Tuesday, February 20, 2007

Coolness Simulator

A burning question: are professional guitarists naturally keen at Guitar Hero II? They should be, right? The controller’s a fake fucking guitar: five colorful fret buttons below the head - a single string of sorts to strum - a Whammy bar for chewing on the long notes. Size of a parlour … uh, axe. Odie-tongue red. Obviously, I already scratched my initials into it. But is there a road and stage advantage for pros?


Only one way to find out = party. My drunken, train-hoppin’, post-BeerFest panelists include Red Ram’s Mark Feduk, the Secretaries’ Tash Fryzuk, singers John Guliak and Corb Lund, Twin Fangs’ Paul Coutts joining on this side of the river. So. What happens first is you invent a band name, usually pornographic. Thus far, the righteously assembled have chosen in an AC/DC font: Emotionz, Shittickets, DNK, Devildyke and Truck, the night’s winner. By now, every available towel is slurping up spilled beer and some kind of leopard-skin liqueur Jenny Jenny from the Sun brought in.
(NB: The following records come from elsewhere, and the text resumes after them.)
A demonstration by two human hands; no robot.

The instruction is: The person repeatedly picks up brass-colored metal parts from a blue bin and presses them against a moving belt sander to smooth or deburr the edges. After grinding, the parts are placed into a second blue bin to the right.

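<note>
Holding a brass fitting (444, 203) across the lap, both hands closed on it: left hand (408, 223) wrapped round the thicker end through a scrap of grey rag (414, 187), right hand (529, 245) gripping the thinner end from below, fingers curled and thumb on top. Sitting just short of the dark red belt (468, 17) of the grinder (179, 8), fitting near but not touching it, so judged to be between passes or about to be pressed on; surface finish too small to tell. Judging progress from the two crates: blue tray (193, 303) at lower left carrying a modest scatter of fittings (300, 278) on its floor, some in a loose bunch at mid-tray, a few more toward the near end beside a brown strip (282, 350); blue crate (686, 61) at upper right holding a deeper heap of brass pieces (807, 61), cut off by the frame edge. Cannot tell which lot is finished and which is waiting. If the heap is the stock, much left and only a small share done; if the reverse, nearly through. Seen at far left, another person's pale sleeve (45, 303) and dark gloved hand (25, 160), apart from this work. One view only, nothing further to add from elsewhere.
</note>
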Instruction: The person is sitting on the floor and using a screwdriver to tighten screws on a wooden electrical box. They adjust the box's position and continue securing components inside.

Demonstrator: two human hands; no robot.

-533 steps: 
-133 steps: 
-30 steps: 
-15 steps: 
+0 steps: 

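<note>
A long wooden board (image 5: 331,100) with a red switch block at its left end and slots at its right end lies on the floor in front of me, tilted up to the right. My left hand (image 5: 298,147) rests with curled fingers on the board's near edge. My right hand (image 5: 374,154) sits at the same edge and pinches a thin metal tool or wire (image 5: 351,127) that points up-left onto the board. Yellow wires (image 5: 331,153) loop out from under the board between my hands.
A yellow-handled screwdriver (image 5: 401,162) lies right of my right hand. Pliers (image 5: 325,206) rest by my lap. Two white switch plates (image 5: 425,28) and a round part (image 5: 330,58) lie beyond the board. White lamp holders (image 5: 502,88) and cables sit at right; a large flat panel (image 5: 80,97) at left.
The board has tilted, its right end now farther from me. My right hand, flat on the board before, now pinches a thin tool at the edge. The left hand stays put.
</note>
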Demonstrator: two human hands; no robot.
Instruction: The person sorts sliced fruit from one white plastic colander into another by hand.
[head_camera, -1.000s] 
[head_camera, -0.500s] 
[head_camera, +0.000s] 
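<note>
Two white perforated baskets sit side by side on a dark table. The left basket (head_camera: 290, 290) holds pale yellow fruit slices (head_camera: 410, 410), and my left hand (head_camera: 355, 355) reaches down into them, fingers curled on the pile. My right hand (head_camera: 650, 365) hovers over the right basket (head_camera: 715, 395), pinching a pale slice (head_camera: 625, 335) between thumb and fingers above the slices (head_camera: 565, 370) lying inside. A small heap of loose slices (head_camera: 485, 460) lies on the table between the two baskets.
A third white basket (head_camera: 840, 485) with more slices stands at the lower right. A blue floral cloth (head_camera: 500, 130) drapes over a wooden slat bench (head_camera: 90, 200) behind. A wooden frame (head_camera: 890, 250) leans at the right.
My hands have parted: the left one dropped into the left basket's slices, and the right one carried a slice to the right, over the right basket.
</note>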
Even this early, the “coolness simulator” has us all laughing and some ooh-ing at the sublime cartoon art of the menus. We pick our weapons, a fine exercise in gender-swapping – Manga-scrawny Judy Nails on the Cherry Blossom Gibson Les Paul, for example. The first four songs show up.
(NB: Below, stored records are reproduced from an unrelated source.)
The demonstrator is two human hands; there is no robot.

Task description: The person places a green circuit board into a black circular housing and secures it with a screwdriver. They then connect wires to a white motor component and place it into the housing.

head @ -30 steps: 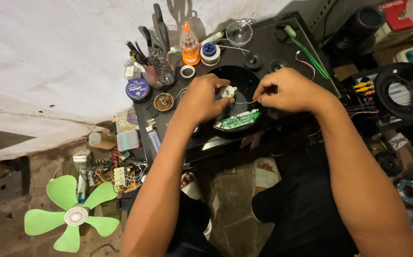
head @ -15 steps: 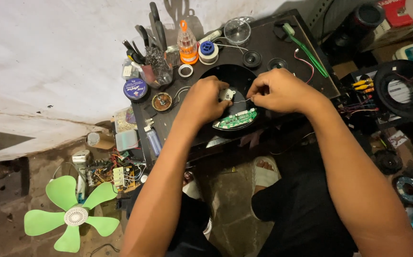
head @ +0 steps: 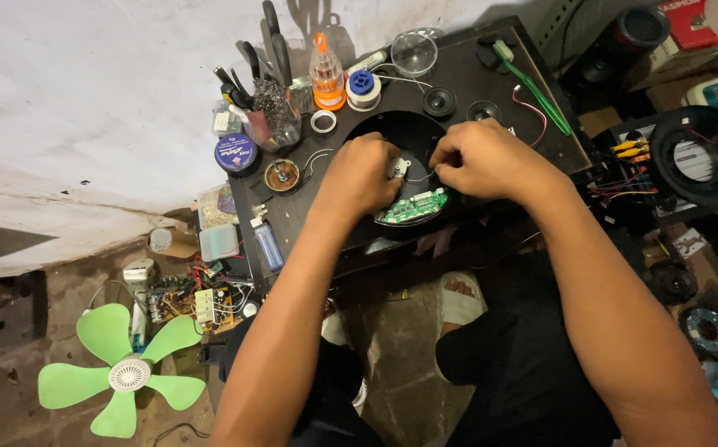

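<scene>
Left hand: lying in the middle of the frame on the round black housing; grip curled in and pinching a small pale part at the fingertips
Right hand: sitting just right of the left hand, knuckles facing it; fingers pressed together around a thin wire, though what exactly is being pinched is too small to tell
Pale part: sitting between the two hands, over the lower half of the housing, just above the circuit board
Circuit board: green, lying tilted at the lower edge of the housing, just below both hands
Bench: dark, filling the upper middle of the frame; carrying the housing and the hands
Upper bench: an orange-capped bottle standing upright; a blue spool just beside it to the right; a clear round lid further right; a roll of tape below the bottle
Left of bench: a cup of tools with dark handles sticking up; a blue tin just below it
Right of bench: a green toothbrush lying slantwise; two small speakers near it
Lower left of frame: a green fan blade lying on the floor, a tangle of boards and wires just above it
</scene>
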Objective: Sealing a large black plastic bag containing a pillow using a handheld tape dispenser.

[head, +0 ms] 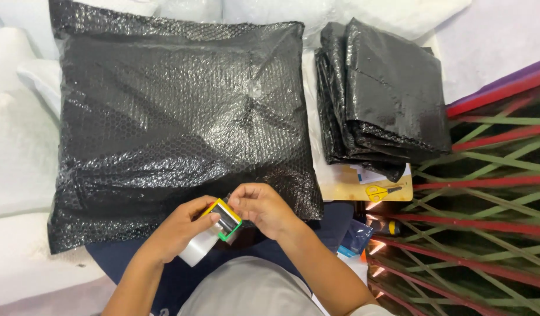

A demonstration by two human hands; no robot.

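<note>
Black bubble-wrapped parcel (pixel 182 123) sits just past your fingers, w/ folded black bags (pixel 384 93) off to their right. Your left hand (pixel 179 231) is wrapped round the tape dispenser (pixel 214 231); right hand (pixel 261 208) fingertips pinch its top end. White padding (pixel 18 146) underneath, striped mat (pixel 492 205) far right.

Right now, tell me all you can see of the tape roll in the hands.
The tape roll looks like clear, glossy packing tape on a small dispenser with yellow and green edges and a dark middle. It is held tilted over the lap, at the near edge of the black bubble-wrapped parcel. The left hand cups the roll; the right hand pinches the dispenser's top.
</note>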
Lund to this day ignores Wolfmother and goes for Shout at the Devil, where everyone else usually picks Cheap Trick’s Surrender. Psychologists would do well to cross-section these choices. After some serious play, the list grows – G’N’R, Spinal Tap … even War Pigs. Solid.
“It’s not really a guitar, it’s a Whac-a-Mole!” Coutts exclaims. He’s right. As notes colour-matching the fret buttons speed down the infinite neck, your job is simple. Hit the fret button at the same time you strum, matching the oncoming target note with precise timing. The easy level (where you don’t make money to buy more songs, outfits and guitars) uses only the top three frets. And no chords. Easy. You basically play a pared-down rhythm guitar initially. Expert level, on the other hand, crushes your hand into a furry albino lobster claw which doesn’t matter much because you’re head’s screwed right off your neck anyway.

The game is a hit. Rock poses are struck. Sitting while playing appropriately mocked. Fryzuk screams and drops the thing laughing while hound-voiced Guliak slags himself, but gets the general hang of it. “I give myself ½ star out of five,” he laughs. With my own band, Hebrella, I quickly notice out loud how effective this game is as a role-playing device. Just like real musicians, you’re deaf to how great you just played, obsessed with and chatty about the notes you missed. Uh, great post-gig conversation, in other words.

Hard-rockin’, grey-wearin’ Coutts, meanwhile, generally refuses to pilot any videogame. But while a dance party forms in the music room, there he is, strumming to Danzig all by himself. A heartwarming crossover.

Side note: Someone clever should mix Guitar Hero with bar karaoke. Add virtual drums and keys. Instead of going out to see music, you’d make it! In the meantime …

Lund, it turns out, starts taking names after the typical pro-to-nerd translation fumble. His pro advantage kicks in. He rises to the top of the musician heap. The metal set list has him especially going. “Someone had good taste there,” he muses. “I could imagine it becoming very involved.

“Then again,” he points out the obvious, “it might be a better investment of time and energy to actually get a real guitar and apply your efforts there. But who wants to do that, right? Not like there’s any money in it.”

Thus: Guitar Hero’s ultimate drawback, this early version, anyway. It’s different enough from the real thing that if you can’t already play a real guitar, you’re totally pissing your time away.
Guliak and Lund happily spending the next hour on Wii Sports golf, well, that’s another story.

BACKBEEP: IBM Machine Language music programming (1985)
How cruel our junior high teachers were, making us program an entire song in machine language! Each note was something like “6348.” To go through and program all of Talking Heads’ Heaven without the ability to read music was the first time I stayed up all night on an assignment. Bah! All for a C+. But, you might say, was not a thing learned? Oh, yes. As stated: my teacher was a dink.